ASSIGNMENT
Your answer is the lines below, exactly, from the one that contains "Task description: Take" through the one that contains "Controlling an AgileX", both included.

MATERIAL PROVIDED
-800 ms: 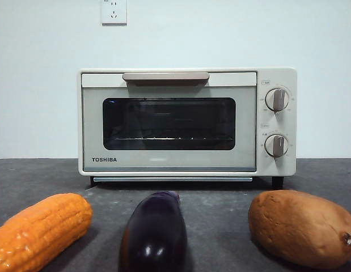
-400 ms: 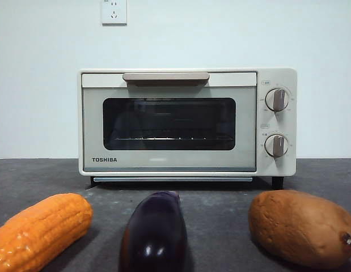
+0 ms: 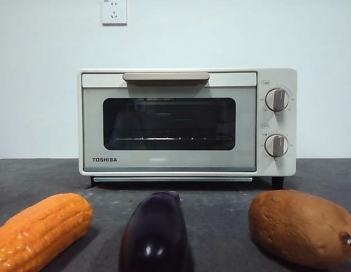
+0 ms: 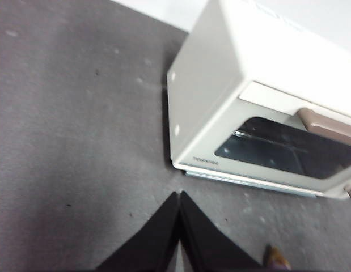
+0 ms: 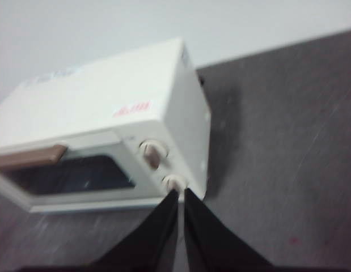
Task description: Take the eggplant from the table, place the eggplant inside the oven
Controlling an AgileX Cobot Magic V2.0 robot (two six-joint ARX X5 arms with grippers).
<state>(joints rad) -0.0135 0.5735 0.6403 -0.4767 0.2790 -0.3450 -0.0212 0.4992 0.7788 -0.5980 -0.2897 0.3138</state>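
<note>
Nothing moved; grey table (image 3: 220, 215) w/ oven (image 3: 186, 122), white wall (image 3: 39, 85).

The brand name TOSHIBA is showing in dark capital letters on the lower left corner of the oven (image 3: 186, 122) door in the front view. Small markings are sitting beside the two knobs (image 3: 276, 99), too small to read. A red mark on the oven's top is showing blurred.
</note>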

PROBLEM SOLUTION
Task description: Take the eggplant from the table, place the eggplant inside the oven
Controlling an AgileX Cobot Magic V2.0 robot (two six-joint ARX X5 arms with grippers).

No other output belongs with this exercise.